◆ **PROBLEM TO WORK ON**:
The copy you give must match the listing below exactly and contain no pictures.

◆ **DATA SECTION**:
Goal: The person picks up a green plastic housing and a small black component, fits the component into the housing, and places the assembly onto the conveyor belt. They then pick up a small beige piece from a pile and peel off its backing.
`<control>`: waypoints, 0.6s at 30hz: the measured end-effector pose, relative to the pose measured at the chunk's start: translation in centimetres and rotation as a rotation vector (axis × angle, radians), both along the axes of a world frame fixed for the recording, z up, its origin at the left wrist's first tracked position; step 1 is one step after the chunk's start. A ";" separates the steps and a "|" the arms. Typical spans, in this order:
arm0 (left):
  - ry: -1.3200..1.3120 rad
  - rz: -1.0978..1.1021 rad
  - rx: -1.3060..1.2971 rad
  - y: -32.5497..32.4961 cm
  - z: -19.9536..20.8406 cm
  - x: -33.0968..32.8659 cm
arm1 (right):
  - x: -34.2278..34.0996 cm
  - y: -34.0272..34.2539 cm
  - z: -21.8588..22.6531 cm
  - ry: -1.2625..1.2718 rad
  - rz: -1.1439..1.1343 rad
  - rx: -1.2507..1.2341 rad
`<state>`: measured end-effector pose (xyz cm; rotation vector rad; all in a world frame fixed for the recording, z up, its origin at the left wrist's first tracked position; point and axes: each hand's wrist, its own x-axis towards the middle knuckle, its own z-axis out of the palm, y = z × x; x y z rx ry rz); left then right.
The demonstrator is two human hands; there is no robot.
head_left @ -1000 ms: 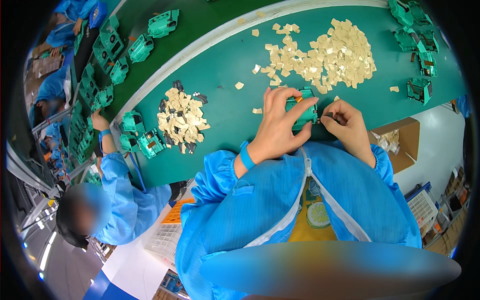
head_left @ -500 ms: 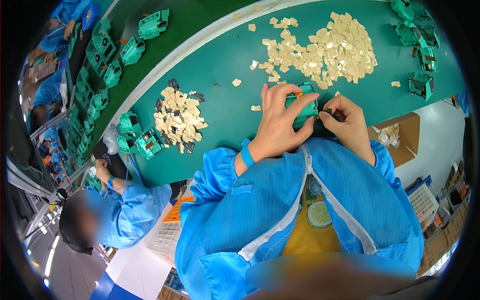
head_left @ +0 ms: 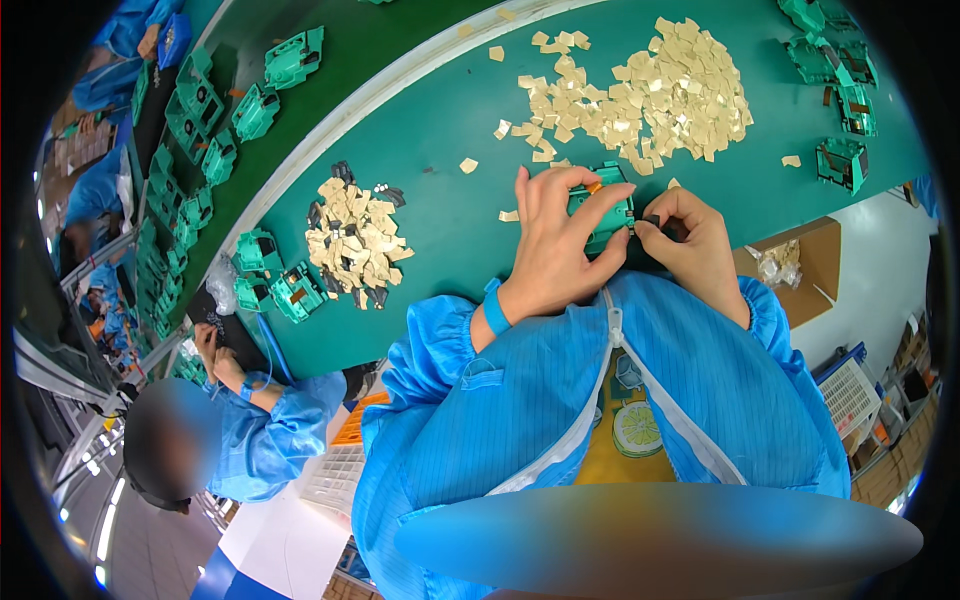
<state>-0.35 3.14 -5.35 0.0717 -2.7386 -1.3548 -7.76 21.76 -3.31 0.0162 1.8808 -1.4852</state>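
My left hand is closed round a green plastic housing, thumb and fingers gripping it at the table's front edge. A small orange piece shows at the housing's upper side. On its right, my right hand pinches a small black part against or close beside the housing's right edge; whether they touch is hard to make out. My fingers hide much of both pieces. Beyond the hands lies a wide heap of small cream-coloured pieces.
At left, a mixed pile of cream and black pieces lies near more green housings. Further housings stand at the right. A conveyor carries several more. A co-worker's hands work at the left; an open carton sits below right.
My hands keep nearly the same hold and place. The housings on the conveyor have shifted slightly toward the lower left. The co-worker's hands have come together.
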 end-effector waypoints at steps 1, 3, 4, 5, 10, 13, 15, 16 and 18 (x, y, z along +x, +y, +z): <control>0.006 0.005 -0.005 0.0 0.0 0.0 | 0.0 0.0 0.0 -0.001 -0.001 0.000; 0.002 0.005 -0.005 0.0 0.0 0.0 | -0.1 0.0 0.1 -0.014 0.001 0.008; -0.003 0.006 -0.005 0.0 0.1 -0.1 | -0.1 -0.1 0.2 -0.015 -0.001 0.008; -0.004 0.005 -0.005 0.0 0.1 -0.1 | -0.1 -0.1 0.2 -0.011 0.003 0.007; -0.019 0.012 -0.012 0.2 0.1 -0.1 | -0.3 0.0 0.5 0.010 0.036 0.040; -0.019 0.014 -0.012 0.2 0.1 -0.1 | -0.4 0.0 0.6 -0.005 0.037 0.065; -0.021 0.012 -0.012 0.3 0.1 -0.2 | -0.4 0.0 0.6 0.005 0.043 0.070; -0.023 0.012 -0.013 0.3 0.2 -0.2 | -0.5 0.0 0.6 0.004 0.042 0.069; -0.041 0.013 0.012 0.4 0.3 -0.3 | -0.5 0.1 0.6 0.018 0.051 0.088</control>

◆ **COMPLETED EXERCISE**:
Goal: The person picks up a green plastic housing and a small black component, fits the component into the housing, and places the assembly onto the conveyor belt. They then pick up a small beige piece from a pile and peel off its backing.
`<control>`: waypoints, 0.6s at 30hz: the measured end-effector pose, relative to the pose measured at the chunk's start: translation in centimetres and rotation as a rotation vector (axis × angle, radians), both along the axes of a world frame fixed for the recording, z up, its origin at the left wrist's first tracked position; step 1 is one step after the chunk's start. A ";" separates the steps and a "|" the arms. Typical spans, in this order:
arm0 (left):
  - ry: -1.3200..1.3120 rad
  - rz: -1.0978..1.1021 rad
  - rx: -1.3060..1.2971 rad
  - y: -32.5497..32.4961 cm
  - z: -19.9536..20.8406 cm
  - x: -33.0968..32.8659 cm
arm1 (right):
  - x: -34.2278..34.0996 cm
  - y: -34.0272..34.2539 cm
  - z: -21.8588..22.6531 cm
  - ry: -1.2625..1.2718 rad
  - rz: -1.1439..1.1343 rad
  - rx: -1.2507..1.2341 rad
`<state>`: measured end-effector pose (xyz cm; rotation vector rad; all in a world frame fixed for the recording, z up, its origin at the left wrist's first tracked position; point and axes: each hand's wrist, its own x-axis towards the middle knuckle, its own z-axis out of the palm, y = z × x; x y z rx ry rz); left then right.
The demonstrator is two human hands; there is no robot.
head_left @ -1000 ms: 
head_left @ -500 ms: 
head_left @ +0 ms: 
<state>-0.35 3.14 -5.35 0.0717 -2.7386 -1.3548 -7.76 21.76 -3.31 0.0162 1.8808 -1.4852</state>
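My left hand is closed round a green plastic housing, thumb and fingers gripping it at the table's front edge. A small orange piece shows at the housing's upper side. On its right, my right hand pinches a small black part against or close beside the housing's right edge; whether they touch is hard to make out. My fingers hide much of both pieces. Beyond the hands lies a wide heap of small cream-coloured pieces.
At left, a mixed pile of cream and black pieces lies near more green housings. Further housings stand at the right. A conveyor carries several more. A co-worker's hands work at the left; an open carton sits below right.
My hands keep nearly the same hold and place. The housings on the conveyor have shifted slightly toward the lower left. The co-worker's hands have come together.
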 end-effector waypoints at steps 1, 3, 4, 5, 10, 13, 15, 16 and 18 (x, y, z along +x, +y, +z): <control>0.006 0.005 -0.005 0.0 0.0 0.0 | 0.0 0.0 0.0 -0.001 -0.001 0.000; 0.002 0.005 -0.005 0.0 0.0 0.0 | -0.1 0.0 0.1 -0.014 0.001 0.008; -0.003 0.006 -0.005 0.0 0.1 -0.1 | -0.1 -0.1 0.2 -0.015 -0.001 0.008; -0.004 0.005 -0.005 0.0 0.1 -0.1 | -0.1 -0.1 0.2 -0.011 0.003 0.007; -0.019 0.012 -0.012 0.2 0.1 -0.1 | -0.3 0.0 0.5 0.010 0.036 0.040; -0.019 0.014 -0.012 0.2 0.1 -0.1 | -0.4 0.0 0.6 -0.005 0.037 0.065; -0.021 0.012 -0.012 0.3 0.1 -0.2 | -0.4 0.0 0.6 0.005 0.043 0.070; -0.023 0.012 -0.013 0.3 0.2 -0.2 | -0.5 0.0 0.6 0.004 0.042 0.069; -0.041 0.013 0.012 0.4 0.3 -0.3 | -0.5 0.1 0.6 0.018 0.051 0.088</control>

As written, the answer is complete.